Higher Channels

April 21, 2000

John Davies appraises the broadcasting week (all times pm unless stated).

Pick of the week

To celebrate Shakespeare's birthday (April 23) Radio 3 has scheduled a day of programmes, while BBC1 has a comedy-drama about a Bard-obsessed coach driver (Happy Birthday Shakespeare, Sunday 9.00 and Monday 9.20). R3 highlights include Shakespeare's London (12.15), an exploration by Iain Sinclair; Jonathan Bate on Shakespeare's international appeal in Sunday Feature: All the World his Stage (5.45); and a new production of As You Like It (7.30). Music includes Britten's Midsummer Night's Dream (2.45) and Purcell's Fairy Queen (9.45). The History Channel also chips in with Biography: William Shakespeare (2.00). On Tuesday, Radio 4 begins a series on the sounds of Shakespeare's England (Lend Me Your Ears, 9.30am).

FRIDAY April 21

A Virus of Violence (8.00 Discovery Channel). Are popular media making people violent?


One Foot in the Past (7.35 BBC2). Sex in the Georgian city.

Remember the Alamo (8.05 BBC2). The story of the 1836 siege, with comments from Davy Crockett's great-great-granddaughter and clips from films that romanticised it.

SUNDAY April 23

Shakespeare Day (from 9.00am R3). See pick of the week.

Alice in Wonderland (6.05 C4). New version of the Lewis Carroll classic.

The Real John Betjeman (8.00 C4). Facts about the poet's life - one of them being that he was a second world war spy.

Seeing Salvation (8.10 BBC2). Final programme in Neil MacGregor's art series goes from Holbein's Dead Christ to the resurrection and the last judgement.

MONDAY April 24

Start the Week (9.00 am R4). Guests include cognitive psychologist Geoffrey Miller and psychoanalysis fan Juliet Mitchell.

Gloriana (6.50 BBC2). Phyllida Lloyd's Opera North production of Britten's opera imaginatively redone for television.

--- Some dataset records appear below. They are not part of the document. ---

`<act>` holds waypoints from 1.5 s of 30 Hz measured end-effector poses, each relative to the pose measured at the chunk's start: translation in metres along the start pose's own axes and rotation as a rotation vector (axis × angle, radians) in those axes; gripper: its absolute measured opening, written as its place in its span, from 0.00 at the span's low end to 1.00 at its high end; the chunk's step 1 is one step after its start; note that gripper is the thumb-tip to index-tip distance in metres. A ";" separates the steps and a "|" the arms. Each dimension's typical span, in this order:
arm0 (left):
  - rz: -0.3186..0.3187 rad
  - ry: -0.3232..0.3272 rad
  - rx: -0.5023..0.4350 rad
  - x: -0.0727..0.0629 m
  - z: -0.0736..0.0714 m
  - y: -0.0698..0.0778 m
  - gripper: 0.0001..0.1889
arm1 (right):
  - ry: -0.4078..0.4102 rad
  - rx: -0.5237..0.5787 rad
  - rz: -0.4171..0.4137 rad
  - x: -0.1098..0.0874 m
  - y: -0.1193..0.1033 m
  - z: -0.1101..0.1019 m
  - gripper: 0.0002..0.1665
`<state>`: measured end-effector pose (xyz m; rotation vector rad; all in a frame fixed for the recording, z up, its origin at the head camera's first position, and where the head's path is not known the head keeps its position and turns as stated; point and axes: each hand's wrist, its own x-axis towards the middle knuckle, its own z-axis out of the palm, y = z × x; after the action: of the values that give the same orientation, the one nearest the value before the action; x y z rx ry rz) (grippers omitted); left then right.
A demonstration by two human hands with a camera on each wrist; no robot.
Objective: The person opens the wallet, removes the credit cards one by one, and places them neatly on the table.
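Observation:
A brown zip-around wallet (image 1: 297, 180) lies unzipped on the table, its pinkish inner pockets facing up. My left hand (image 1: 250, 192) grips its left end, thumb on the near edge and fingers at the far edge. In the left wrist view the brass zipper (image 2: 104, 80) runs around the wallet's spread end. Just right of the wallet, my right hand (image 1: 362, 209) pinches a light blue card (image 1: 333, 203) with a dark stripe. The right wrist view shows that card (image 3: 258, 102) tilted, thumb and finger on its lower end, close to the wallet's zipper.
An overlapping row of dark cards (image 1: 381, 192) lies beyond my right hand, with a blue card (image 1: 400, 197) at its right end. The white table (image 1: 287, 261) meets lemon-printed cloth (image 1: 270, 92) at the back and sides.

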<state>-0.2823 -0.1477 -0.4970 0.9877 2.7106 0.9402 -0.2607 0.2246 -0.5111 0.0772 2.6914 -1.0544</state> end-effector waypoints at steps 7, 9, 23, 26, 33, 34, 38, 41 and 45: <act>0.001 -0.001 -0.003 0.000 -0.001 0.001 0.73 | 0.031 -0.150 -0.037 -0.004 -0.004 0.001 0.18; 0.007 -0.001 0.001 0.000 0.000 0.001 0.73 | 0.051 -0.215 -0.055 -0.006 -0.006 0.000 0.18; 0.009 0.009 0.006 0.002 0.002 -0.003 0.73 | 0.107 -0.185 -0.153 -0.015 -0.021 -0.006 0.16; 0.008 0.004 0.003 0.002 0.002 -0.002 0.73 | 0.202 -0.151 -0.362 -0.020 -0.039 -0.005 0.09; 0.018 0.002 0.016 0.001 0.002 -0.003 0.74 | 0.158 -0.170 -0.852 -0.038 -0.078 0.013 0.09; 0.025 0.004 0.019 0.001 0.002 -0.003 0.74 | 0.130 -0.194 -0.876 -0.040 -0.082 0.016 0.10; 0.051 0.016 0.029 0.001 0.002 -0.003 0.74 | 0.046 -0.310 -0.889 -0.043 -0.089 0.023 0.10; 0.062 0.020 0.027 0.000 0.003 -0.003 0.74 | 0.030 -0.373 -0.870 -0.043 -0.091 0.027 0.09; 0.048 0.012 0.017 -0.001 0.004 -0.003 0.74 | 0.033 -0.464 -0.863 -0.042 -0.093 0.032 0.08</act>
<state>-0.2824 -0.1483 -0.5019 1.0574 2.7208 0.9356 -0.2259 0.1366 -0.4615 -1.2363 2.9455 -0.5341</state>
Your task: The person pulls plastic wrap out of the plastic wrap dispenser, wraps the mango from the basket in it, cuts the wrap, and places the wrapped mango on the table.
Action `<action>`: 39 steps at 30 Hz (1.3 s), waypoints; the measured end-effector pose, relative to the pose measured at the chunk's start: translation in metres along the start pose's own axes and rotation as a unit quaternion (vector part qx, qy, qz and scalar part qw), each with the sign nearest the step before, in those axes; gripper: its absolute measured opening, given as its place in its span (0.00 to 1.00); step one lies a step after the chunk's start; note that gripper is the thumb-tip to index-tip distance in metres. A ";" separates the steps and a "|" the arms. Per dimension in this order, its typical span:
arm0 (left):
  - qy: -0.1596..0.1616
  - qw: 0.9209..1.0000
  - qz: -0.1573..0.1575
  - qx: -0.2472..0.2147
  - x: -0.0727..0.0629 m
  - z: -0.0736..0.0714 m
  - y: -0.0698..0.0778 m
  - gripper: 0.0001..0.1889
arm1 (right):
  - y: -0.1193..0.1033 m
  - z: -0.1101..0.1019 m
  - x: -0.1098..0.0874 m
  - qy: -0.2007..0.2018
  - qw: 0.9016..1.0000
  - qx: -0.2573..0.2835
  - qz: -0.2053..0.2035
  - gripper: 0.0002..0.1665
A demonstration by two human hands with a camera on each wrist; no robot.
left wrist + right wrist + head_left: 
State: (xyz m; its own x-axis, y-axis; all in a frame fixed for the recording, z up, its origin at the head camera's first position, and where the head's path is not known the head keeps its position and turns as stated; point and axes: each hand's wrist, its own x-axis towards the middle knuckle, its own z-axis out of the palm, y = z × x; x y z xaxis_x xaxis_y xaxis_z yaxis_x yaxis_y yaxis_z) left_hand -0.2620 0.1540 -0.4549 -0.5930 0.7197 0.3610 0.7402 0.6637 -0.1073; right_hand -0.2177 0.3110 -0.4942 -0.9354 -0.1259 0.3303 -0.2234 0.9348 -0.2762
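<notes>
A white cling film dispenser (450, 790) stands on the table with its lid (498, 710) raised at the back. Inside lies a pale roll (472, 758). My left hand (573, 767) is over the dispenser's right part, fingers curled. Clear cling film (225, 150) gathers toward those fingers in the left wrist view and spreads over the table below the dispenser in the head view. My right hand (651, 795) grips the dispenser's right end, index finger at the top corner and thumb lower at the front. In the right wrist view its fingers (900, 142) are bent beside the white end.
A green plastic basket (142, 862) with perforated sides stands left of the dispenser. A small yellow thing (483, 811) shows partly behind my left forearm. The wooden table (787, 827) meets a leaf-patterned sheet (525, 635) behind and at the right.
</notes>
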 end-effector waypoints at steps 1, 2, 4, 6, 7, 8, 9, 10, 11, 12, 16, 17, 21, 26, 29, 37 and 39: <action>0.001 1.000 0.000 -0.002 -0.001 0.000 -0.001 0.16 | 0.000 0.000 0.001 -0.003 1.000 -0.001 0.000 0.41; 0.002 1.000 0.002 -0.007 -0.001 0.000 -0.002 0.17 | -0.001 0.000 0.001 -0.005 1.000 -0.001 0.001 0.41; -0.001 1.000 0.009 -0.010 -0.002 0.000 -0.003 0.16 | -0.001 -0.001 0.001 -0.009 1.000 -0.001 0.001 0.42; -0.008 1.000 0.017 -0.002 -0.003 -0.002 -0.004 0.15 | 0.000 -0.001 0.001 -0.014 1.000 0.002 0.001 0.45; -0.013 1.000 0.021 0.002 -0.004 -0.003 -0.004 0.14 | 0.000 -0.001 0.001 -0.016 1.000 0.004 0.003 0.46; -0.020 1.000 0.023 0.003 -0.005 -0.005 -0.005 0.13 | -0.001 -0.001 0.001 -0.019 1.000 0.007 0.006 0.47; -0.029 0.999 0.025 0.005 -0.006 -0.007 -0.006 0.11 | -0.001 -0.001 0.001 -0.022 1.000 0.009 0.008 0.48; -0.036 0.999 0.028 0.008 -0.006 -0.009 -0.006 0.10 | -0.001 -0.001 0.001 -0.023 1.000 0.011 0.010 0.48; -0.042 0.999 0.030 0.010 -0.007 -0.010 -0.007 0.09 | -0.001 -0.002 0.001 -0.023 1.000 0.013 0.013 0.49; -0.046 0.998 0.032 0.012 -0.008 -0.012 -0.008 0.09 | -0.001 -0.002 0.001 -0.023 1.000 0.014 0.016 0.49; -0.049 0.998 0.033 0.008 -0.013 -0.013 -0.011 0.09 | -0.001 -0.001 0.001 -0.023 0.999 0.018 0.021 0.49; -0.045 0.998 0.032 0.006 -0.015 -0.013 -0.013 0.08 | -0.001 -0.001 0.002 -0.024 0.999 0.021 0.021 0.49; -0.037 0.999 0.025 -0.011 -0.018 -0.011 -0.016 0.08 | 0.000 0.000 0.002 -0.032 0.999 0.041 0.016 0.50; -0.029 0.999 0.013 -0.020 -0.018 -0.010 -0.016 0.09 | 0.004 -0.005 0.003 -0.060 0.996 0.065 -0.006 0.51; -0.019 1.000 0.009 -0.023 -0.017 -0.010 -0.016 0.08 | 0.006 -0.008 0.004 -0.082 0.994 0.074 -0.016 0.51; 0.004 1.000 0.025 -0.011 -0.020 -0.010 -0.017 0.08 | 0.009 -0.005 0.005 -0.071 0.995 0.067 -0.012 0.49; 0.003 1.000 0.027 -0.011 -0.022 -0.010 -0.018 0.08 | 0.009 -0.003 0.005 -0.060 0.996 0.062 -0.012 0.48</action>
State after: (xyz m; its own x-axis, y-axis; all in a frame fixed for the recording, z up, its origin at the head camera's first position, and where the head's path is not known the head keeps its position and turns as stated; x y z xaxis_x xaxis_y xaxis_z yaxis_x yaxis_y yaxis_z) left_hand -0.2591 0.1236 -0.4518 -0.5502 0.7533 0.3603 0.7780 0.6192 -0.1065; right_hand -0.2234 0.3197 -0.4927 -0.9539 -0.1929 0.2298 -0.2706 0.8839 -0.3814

Pigs Might Fly (8.00 Discovery Channel). On gravity and its effect on the universe.

The Lost Gods of Easter Island (8.30 BBC2). David Attenborough attempts to trace the provenance of a carved figure, visiting museums in London, St Petersburg, Australia and Easter Island itself.

TUESDAY April 25

Home Ground - Death at Porton Down (7.30 BBC2). Investigation into the death in the 1950s of a national serviceman who had been exposed to nerve gas. Experts include Leeds University toxicologist Alastair Hay.

University Challenge (8.30 BBC2). First semi-final: Oriel v Keble, both of Oxford.

EUtopia (11.20 BBC2, and rest of week). First of four films about the European Union contrasts how illegal immigrants are dealt with in Austria and Italy.


Thinking Allowed (4.00 R4). Bristol geographer Ron Johnston and philosopher Ted Honderich on democratic institutions.

The Reith Lectures (8.00 R4). BP Amoco chief executive John Browne's theme is sustainable development.


The Material World (4.30 R4). Edinburgh University's Wilson Poon on the centrality of physics.

Great Excavations (8.00 C4). "Digging by the Book". The books are Homer's Iliad and the Bible, utilised by archaeological pioneers Heinrich Schliemann and Flinders Petrie.